Directions for this task: Exactly reproduce the data from its first line through the line with "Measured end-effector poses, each", leaving out every line after it.

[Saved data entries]
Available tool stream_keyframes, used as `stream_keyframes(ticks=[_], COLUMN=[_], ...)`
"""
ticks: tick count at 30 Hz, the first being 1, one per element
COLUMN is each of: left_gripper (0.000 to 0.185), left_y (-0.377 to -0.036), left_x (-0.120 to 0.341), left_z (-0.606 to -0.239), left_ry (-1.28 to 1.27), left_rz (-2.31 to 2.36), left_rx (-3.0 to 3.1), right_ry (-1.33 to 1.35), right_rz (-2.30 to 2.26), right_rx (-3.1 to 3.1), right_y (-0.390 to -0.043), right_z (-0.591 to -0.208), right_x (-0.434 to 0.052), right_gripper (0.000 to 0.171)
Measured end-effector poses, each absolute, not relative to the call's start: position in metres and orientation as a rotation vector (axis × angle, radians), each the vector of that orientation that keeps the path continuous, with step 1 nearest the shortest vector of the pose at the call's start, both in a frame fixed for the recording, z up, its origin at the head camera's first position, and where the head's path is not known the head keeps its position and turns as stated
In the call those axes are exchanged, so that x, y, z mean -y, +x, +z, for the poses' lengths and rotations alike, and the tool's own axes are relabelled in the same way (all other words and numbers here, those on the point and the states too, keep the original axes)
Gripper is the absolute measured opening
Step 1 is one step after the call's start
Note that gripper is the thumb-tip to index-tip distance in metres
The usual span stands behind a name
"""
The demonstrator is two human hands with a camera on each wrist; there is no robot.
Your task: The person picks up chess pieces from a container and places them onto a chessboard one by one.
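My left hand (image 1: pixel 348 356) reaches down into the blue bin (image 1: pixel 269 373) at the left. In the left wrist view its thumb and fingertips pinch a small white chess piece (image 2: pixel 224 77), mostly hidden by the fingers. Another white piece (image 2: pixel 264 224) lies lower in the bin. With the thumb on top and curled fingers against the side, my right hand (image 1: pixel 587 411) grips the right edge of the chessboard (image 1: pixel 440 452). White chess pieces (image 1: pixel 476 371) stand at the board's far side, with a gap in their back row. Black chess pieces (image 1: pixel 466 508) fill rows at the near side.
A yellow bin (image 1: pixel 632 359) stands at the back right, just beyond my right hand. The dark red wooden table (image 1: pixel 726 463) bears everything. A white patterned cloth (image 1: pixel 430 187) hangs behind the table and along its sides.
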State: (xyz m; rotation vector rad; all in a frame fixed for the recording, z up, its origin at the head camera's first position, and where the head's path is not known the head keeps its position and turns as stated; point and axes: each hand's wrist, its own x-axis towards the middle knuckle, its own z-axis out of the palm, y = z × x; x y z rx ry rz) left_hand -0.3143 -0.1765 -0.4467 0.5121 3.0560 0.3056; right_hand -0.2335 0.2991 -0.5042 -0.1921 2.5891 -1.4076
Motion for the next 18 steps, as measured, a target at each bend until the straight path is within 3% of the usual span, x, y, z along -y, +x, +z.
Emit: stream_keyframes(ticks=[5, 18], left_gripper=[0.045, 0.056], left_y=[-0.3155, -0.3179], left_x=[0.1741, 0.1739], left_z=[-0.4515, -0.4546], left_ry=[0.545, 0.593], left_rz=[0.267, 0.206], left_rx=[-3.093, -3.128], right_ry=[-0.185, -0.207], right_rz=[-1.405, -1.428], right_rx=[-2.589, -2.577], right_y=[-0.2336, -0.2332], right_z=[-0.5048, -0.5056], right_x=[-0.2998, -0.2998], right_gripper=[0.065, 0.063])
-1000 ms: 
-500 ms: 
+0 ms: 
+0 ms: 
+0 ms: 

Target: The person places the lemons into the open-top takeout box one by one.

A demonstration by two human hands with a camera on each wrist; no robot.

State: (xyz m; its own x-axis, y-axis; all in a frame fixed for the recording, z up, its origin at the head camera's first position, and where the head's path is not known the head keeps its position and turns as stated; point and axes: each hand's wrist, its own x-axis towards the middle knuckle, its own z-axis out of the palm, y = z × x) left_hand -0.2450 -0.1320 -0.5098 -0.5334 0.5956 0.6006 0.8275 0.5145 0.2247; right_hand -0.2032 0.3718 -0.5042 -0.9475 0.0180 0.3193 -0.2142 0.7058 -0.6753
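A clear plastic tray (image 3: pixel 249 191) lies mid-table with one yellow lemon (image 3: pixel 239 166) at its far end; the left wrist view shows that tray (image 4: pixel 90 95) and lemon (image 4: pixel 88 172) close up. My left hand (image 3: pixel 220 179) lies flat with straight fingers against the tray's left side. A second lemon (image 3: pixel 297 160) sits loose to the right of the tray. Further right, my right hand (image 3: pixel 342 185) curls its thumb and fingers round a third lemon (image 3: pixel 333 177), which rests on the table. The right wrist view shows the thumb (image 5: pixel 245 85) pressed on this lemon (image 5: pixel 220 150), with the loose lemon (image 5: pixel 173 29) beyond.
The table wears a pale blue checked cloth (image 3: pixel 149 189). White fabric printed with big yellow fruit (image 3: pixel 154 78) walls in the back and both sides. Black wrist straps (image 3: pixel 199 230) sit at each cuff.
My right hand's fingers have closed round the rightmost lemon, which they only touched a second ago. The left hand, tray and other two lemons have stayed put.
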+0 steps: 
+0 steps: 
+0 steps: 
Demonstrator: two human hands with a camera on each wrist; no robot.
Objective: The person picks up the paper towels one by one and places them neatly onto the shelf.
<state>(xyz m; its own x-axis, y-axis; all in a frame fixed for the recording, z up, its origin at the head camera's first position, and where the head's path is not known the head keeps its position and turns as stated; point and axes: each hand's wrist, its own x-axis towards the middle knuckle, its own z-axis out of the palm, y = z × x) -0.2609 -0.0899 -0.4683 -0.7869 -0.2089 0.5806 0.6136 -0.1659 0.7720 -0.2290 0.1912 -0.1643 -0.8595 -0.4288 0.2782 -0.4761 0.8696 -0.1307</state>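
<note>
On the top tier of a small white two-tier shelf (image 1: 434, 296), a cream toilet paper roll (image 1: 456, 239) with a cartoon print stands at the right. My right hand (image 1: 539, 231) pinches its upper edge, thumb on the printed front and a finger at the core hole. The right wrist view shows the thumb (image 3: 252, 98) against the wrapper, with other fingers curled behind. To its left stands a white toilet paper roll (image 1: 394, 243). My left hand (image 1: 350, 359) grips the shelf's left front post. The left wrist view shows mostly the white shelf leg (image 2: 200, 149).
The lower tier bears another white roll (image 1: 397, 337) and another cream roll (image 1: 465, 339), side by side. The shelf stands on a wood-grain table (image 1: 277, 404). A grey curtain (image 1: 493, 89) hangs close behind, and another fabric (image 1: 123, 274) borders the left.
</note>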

Answer section:
Available tool stream_keyframes, used as `stream_keyframes(ticks=[_], COLUMN=[_], ...)`
"""
ticks: tick count at 30 Hz, the first being 1, one per element
COLUMN is each of: left_gripper (0.000 to 0.185), left_y (-0.377 to -0.036), left_x (-0.120 to 0.341), left_z (-0.606 to -0.239), left_ry (-1.28 to 1.27), left_rz (-2.31 to 2.36), left_rx (-3.0 to 3.1), right_ry (-1.33 to 1.35), right_rz (-2.30 to 2.26), right_rx (-3.1 to 3.1), right_y (-0.390 to -0.043), right_z (-0.591 to -0.208), right_x (-0.434 to 0.052), right_gripper (0.000 to 0.171)
Measured end-effector poses, each absolute, not relative to the call's start: position in metres and orientation as a rotation vector (axis × angle, radians), each the vector of that orientation that keeps the path continuous, with step 1 nearest the shortest vector of the pose at the call's start, both in a frame fixed for the recording, z up, its origin at the head camera's first position, and where the head's path is not known the head keeps its position and turns as stated

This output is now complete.